* Exercise description *
Provide again, from the entries below, every line from the one containing "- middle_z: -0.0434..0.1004" through the one containing "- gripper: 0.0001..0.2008", exactly as written, and no other line.

Records contained in a dataset:

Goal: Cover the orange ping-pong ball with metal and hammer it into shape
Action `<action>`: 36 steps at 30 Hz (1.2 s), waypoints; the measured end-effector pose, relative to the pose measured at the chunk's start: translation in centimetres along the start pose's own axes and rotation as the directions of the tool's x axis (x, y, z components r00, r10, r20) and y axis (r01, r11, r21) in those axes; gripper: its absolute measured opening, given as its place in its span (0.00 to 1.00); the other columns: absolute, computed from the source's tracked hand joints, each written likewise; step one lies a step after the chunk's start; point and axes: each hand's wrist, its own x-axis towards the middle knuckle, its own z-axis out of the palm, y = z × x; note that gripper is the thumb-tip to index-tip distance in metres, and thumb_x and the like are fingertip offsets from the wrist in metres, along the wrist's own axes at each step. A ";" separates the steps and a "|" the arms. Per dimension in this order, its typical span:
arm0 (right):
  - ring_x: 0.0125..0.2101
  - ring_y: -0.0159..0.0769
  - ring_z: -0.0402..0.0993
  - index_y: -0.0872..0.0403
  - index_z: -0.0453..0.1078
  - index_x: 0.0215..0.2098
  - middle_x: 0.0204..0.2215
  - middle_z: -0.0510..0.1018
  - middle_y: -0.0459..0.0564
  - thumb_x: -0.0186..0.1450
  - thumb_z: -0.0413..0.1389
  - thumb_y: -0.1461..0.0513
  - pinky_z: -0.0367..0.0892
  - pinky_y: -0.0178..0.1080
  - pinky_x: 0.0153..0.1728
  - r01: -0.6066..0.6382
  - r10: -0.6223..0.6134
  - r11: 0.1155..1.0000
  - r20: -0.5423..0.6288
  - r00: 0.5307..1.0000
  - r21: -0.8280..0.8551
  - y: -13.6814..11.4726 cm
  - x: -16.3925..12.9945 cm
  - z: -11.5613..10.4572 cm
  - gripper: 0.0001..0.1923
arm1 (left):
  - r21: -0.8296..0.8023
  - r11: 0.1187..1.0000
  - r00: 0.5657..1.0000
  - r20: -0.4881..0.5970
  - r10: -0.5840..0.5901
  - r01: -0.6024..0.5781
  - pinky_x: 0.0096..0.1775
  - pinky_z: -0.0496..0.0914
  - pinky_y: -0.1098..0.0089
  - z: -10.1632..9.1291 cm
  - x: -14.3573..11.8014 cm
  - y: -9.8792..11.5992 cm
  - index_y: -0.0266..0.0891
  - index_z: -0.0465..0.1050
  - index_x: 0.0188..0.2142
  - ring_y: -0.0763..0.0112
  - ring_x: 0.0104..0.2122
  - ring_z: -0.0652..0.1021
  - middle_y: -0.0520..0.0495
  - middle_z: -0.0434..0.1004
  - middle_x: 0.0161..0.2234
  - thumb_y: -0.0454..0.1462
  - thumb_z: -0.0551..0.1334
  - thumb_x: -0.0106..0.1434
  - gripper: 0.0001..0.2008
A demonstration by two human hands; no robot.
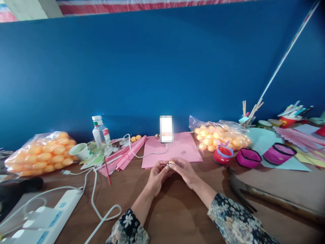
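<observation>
Pinching one small orange ball [171, 163], left hand [157, 175], right hand [185, 171] (both grips closed on it).

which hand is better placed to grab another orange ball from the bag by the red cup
Probably the right hand: that bag of orange balls lies on its side of the table, past the red cup. The left hand would cross over. Both now pinch a small orange ball.

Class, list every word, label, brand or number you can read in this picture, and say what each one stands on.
None can be read.
Bottle label: red and white, print too small.
Phone screen: blurred out.
Paper cup: green pattern, no legible words.
Power strip: blue marks, unreadable.
</observation>
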 end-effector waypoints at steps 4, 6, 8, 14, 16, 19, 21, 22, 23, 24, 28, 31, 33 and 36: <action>0.39 0.38 0.70 0.52 0.70 0.41 0.37 0.76 0.48 0.56 0.58 0.56 0.63 0.42 0.43 0.056 -0.056 0.998 -0.007 0.998 -0.031 -0.1 -0.1 0.1 0.15 | -0.040 0.999 1.000 -0.005 -0.002 0.001 0.42 0.68 0.70 -0.2 0.1 -0.1 0.38 0.68 0.37 0.73 0.37 0.75 0.48 0.75 0.37 0.35 0.63 0.54 0.10; 0.43 0.40 0.69 0.51 0.69 0.43 0.40 0.75 0.49 0.57 0.57 0.56 0.61 0.44 0.47 0.069 -0.069 0.997 0.010 0.998 -0.026 -0.2 -0.1 0.0 0.16 | -0.081 0.997 1.000 -0.004 -0.016 0.016 0.44 0.67 0.69 -0.2 0.2 0.0 0.39 0.69 0.39 0.72 0.39 0.74 0.47 0.75 0.38 0.35 0.62 0.55 0.11; 0.44 0.41 0.68 0.51 0.69 0.44 0.42 0.75 0.49 0.56 0.57 0.57 0.59 0.45 0.49 0.077 -0.077 0.997 0.024 0.997 -0.012 -0.2 -0.1 0.0 0.17 | -0.102 0.994 0.999 -0.012 -0.031 0.030 0.44 0.67 0.69 -0.1 0.2 0.0 0.39 0.69 0.40 0.71 0.39 0.74 0.46 0.75 0.40 0.36 0.62 0.54 0.12; 0.43 0.40 0.68 0.52 0.70 0.42 0.41 0.75 0.48 0.54 0.59 0.60 0.59 0.44 0.49 -0.006 0.004 0.999 0.032 0.999 0.050 0.2 -0.1 -0.4 0.17 | -0.065 0.997 0.999 -0.024 -0.046 0.045 0.42 0.68 0.70 -0.2 0.2 0.0 0.38 0.70 0.39 0.72 0.38 0.75 0.46 0.75 0.39 0.35 0.65 0.52 0.14; 0.42 0.38 0.68 0.52 0.70 0.42 0.39 0.76 0.48 0.53 0.59 0.61 0.59 0.43 0.47 -0.039 0.034 0.993 0.050 0.998 0.112 0.3 -0.1 -0.5 0.16 | -0.062 0.996 0.998 -0.024 -0.059 0.058 0.42 0.68 0.71 -0.2 0.2 0.1 0.37 0.70 0.38 0.72 0.37 0.75 0.47 0.75 0.38 0.35 0.65 0.51 0.14; 0.39 0.36 0.69 0.53 0.70 0.40 0.37 0.76 0.48 0.52 0.60 0.63 0.61 0.41 0.43 -0.085 0.070 0.974 0.077 0.995 0.210 0.4 -0.1 -0.6 0.15 | -0.056 0.996 0.998 -0.006 -0.070 0.070 0.41 0.68 0.70 -0.2 0.1 0.2 0.36 0.71 0.38 0.72 0.36 0.75 0.47 0.75 0.38 0.35 0.65 0.51 0.13; 0.37 0.35 0.69 0.53 0.70 0.38 0.35 0.76 0.47 0.52 0.60 0.63 0.61 0.39 0.41 -0.099 0.084 0.964 0.070 0.994 0.246 0.3 -0.2 -0.5 0.14 | -0.048 0.996 0.998 0.006 -0.069 0.069 0.41 0.68 0.70 -0.1 0.1 0.2 0.36 0.71 0.38 0.72 0.36 0.75 0.47 0.75 0.38 0.35 0.65 0.51 0.13; 0.35 0.34 0.69 0.53 0.70 0.37 0.34 0.76 0.47 0.52 0.60 0.63 0.61 0.38 0.40 -0.101 0.089 0.962 0.061 0.994 0.253 0.2 -0.2 -0.4 0.13 | -0.042 0.997 0.998 0.012 -0.068 0.068 0.41 0.68 0.70 -0.1 0.1 0.2 0.36 0.71 0.38 0.72 0.36 0.75 0.47 0.75 0.38 0.35 0.65 0.51 0.13; 0.34 0.33 0.69 0.53 0.70 0.36 0.33 0.75 0.47 0.52 0.60 0.62 0.62 0.37 0.38 -0.102 0.092 0.962 0.052 0.994 0.255 0.1 -0.2 -0.3 0.12 | -0.034 0.997 0.998 0.017 -0.067 0.067 0.41 0.68 0.70 -0.1 0.0 0.1 0.36 0.71 0.37 0.72 0.35 0.75 0.47 0.75 0.37 0.35 0.65 0.51 0.13; 0.33 0.32 0.69 0.54 0.70 0.35 0.32 0.75 0.46 0.52 0.60 0.62 0.61 0.36 0.37 -0.101 0.093 0.962 0.045 0.995 0.254 0.0 -0.2 -0.2 0.11 | -0.028 0.997 0.997 0.021 -0.068 0.068 0.41 0.68 0.69 -0.1 0.0 0.1 0.36 0.72 0.37 0.72 0.35 0.75 0.47 0.75 0.37 0.35 0.66 0.50 0.13; 0.33 0.32 0.69 0.54 0.69 0.35 0.32 0.75 0.47 0.53 0.59 0.61 0.61 0.36 0.35 -0.103 0.100 0.958 0.025 0.995 0.268 -0.2 -0.3 0.1 0.10 | -0.019 0.997 0.998 0.007 -0.070 0.070 0.40 0.69 0.70 0.0 0.1 0.1 0.36 0.72 0.37 0.71 0.35 0.75 0.46 0.75 0.36 0.36 0.66 0.50 0.13; 0.33 0.32 0.69 0.53 0.69 0.36 0.33 0.74 0.46 0.52 0.59 0.63 0.61 0.36 0.35 -0.101 0.092 0.955 0.048 0.995 0.277 -0.2 -0.3 0.1 0.12 | -0.018 0.998 0.998 -0.007 -0.063 0.062 0.38 0.69 0.71 0.0 0.1 0.0 0.36 0.72 0.37 0.73 0.33 0.75 0.47 0.75 0.35 0.36 0.64 0.52 0.12; 0.32 0.32 0.68 0.53 0.68 0.35 0.32 0.74 0.45 0.52 0.59 0.63 0.61 0.35 0.34 -0.098 0.086 0.959 0.056 0.995 0.268 -0.1 -0.3 0.2 0.11 | -0.001 0.999 0.999 -0.006 -0.053 0.053 0.38 0.69 0.72 0.0 0.1 -0.2 0.36 0.72 0.38 0.73 0.33 0.75 0.47 0.76 0.35 0.36 0.64 0.52 0.12; 0.29 0.31 0.68 0.53 0.67 0.32 0.29 0.74 0.44 0.54 0.58 0.61 0.61 0.35 0.31 -0.091 0.090 0.962 0.014 0.996 0.257 0.1 -0.3 0.3 0.08 | 0.037 0.999 1.000 0.002 -0.030 0.030 0.39 0.69 0.71 0.0 0.1 -0.4 0.36 0.72 0.37 0.72 0.34 0.76 0.46 0.76 0.35 0.35 0.65 0.51 0.13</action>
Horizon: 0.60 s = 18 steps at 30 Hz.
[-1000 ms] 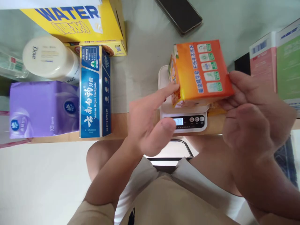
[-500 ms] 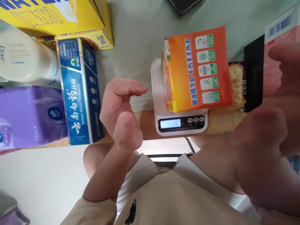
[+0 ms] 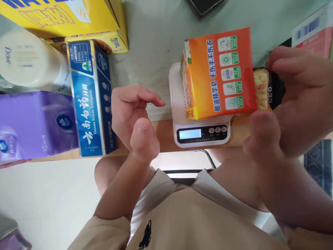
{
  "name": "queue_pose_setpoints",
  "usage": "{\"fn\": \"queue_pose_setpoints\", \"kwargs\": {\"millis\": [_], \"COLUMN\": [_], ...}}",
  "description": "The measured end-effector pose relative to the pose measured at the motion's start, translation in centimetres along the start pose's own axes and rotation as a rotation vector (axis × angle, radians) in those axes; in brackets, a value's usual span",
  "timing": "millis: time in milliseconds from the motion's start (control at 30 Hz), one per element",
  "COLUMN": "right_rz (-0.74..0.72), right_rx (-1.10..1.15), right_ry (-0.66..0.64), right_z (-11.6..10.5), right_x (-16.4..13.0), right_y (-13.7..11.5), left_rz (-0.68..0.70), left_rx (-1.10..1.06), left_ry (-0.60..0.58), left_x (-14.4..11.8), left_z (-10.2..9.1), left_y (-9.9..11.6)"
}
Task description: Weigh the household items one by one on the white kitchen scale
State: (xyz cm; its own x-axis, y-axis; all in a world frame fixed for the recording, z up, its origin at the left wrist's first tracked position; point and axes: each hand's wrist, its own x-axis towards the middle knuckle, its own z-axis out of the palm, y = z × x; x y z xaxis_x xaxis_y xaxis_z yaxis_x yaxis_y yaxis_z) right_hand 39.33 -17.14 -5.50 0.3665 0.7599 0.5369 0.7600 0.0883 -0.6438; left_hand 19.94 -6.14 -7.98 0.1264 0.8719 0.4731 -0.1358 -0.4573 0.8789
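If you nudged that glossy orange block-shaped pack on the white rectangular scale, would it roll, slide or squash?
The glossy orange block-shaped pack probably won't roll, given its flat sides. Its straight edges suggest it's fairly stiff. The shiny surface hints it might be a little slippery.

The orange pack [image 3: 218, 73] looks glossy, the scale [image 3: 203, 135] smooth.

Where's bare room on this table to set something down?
Green cloth lies bare between the yellow box, phone and orange pack. It's crowded left, around the toothpaste box, and right, by the snack packet and right hand.
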Motion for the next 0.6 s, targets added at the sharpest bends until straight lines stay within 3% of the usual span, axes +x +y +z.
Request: {"fn": "queue_pose_setpoints", "kwargs": {"millis": [67,167,300,467,600], "right_rz": [-0.161,-0.208,-0.204,-0.175,-0.182], "right_rx": [-0.028,-0.051,-0.035,-0.054,-0.049], "right_ry": [0.017,0.027,0.042,-0.002,-0.010], "right_z": [0.41,0.87,1.11,0.99,0.79], "right_x": [0.26,0.58,0.66,0.62,0.55], "right_y": [0.17,0.39,0.48,0.27,0.38], "left_rz": [0.054,0.026,0.047,0.097,0.104], "left_rx": [-0.039,-0.008,-0.037,-0.113,-0.074], "left_ry": [0.028,-0.014,-0.051,0.011,-0.010], "left_x": [0.03,0.03,-0.05,0.08,0.13], "left_z": [-0.04,-0.19,-0.28,0.13,0.10], "left_y": [-0.24,-0.44,-0.60,-0.34,-0.62]}}
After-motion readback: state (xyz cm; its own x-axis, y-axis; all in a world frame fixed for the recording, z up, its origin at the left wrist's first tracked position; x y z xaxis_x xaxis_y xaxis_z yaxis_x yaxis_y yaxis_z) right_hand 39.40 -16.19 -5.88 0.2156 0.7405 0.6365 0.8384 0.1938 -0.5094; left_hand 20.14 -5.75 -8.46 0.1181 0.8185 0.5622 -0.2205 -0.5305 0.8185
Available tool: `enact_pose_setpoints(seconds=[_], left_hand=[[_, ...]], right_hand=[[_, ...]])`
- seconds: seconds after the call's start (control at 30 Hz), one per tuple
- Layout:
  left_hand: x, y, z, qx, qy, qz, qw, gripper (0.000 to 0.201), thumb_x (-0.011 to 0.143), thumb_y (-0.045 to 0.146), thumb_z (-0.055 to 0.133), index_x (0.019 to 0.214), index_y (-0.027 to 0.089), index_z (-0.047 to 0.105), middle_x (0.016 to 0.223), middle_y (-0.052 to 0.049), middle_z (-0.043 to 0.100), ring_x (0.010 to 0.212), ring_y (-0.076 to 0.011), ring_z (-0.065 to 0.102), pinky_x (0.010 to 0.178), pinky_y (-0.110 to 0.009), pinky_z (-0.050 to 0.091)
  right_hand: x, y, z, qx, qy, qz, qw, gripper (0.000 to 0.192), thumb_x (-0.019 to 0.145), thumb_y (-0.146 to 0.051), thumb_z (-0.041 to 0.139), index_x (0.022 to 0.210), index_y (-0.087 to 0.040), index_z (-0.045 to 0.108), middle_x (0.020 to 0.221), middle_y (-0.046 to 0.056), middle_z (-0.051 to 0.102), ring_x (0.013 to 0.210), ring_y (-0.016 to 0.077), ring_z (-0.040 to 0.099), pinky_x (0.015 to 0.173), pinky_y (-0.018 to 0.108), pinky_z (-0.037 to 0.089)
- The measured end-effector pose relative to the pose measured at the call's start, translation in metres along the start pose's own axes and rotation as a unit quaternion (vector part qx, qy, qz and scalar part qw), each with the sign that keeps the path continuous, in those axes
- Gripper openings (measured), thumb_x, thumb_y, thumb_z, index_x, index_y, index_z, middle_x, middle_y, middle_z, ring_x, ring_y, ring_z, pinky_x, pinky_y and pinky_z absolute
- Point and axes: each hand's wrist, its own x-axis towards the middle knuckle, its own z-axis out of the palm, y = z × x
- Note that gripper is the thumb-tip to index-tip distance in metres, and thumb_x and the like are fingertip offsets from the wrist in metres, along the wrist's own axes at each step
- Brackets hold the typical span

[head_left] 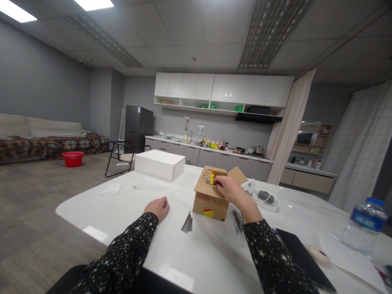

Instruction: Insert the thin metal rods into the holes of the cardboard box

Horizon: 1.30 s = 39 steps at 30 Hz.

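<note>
A small brown cardboard box [208,200] with red and yellow labels stands open on the white table [128,200]. My right hand [231,192] rests on the box's top edge, fingers curled over the flap. My left hand [157,207] lies on the table to the left of the box, fingers loosely curled, holding nothing. A small bundle of dark nails [186,223] lies on the table between my hands, just in front of the box. Both sleeves are black with white stars.
A white closed box [159,164] sits at the table's far side. A clear bag with dark items [263,198] lies right of the cardboard box. A dark tablet [298,253], a tape roll [320,256] and a water bottle [364,226] are at right.
</note>
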Motion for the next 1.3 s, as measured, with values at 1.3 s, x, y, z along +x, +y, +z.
enact_pose_setpoints(seconds=[1.3], left_hand=[[0.000,-0.001,0.000,0.003,0.001,0.004,1.000,0.019,0.082,0.034,0.042,0.083,0.022,0.057,0.081,-0.005,0.066,0.077,-0.0191,0.061,0.068,-0.028,0.041]], right_hand=[[0.003,0.009,0.005,0.069,0.020,-0.017,0.997,0.019,0.080,-0.013,0.051,0.090,-0.017,0.067,0.094,0.006,0.067,0.086,0.0171,0.059,0.075,0.025,0.042]])
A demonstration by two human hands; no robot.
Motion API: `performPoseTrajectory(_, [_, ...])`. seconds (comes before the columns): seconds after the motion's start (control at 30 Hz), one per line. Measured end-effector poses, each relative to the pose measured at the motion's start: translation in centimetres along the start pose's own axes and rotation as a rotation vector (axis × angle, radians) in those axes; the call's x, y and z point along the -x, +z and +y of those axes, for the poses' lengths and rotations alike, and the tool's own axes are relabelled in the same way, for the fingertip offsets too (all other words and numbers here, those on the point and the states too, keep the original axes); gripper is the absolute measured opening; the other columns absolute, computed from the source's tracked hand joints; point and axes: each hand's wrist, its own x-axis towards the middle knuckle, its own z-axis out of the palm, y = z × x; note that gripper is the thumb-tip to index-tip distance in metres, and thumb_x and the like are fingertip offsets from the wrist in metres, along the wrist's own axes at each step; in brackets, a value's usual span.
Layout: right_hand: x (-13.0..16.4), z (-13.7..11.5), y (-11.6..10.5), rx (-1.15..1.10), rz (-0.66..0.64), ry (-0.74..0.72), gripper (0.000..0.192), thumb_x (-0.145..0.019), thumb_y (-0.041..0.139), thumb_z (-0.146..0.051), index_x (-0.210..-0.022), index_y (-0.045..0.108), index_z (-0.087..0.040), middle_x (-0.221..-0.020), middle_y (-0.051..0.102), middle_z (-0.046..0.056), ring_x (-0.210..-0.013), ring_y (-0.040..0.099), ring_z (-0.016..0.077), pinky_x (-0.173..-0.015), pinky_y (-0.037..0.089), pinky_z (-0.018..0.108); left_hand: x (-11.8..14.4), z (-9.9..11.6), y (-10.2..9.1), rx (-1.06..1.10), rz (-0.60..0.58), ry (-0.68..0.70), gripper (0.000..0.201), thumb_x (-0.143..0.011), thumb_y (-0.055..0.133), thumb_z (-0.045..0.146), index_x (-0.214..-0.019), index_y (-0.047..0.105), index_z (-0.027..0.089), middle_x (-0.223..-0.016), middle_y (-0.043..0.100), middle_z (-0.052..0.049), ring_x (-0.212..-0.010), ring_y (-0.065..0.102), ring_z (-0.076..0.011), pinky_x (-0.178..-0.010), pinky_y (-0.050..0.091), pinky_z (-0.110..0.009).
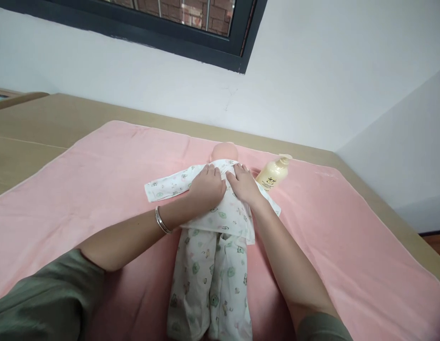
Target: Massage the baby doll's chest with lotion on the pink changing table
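Head view is showing me one doll [220, 208], one pump bottle [274, 173], one pink towel [99, 189] and my two hands. I am resting my left hand [206, 187] flat on the doll's chest, fingers spread a little and laid on the cloth, pinching nothing; a silver bangle [162, 221] is sitting on that wrist. I am laying my right hand [244, 183] just beside it, fingers close together and stretched toward the collar, touching the shirt without gripping it. I am seeing the doll lying on its back in the middle of the towel, bare head toward the wall, wearing a white shirt and trousers printed with small green figures, one sleeve stretched out to my left. The cream bottle is lying tilted just beside the doll's other shoulder.
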Motion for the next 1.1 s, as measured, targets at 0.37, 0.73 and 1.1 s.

* Solution to the exercise *
  - middle_z: -0.0434..0.1004
  - middle_x: 0.0161..0.2234
  - thumb_y: -0.0454..0.1462
  - thumb_z: -0.0551..0.1334
  - thumb_x: -0.0106..0.1434
  - gripper: 0.0001..0.2008

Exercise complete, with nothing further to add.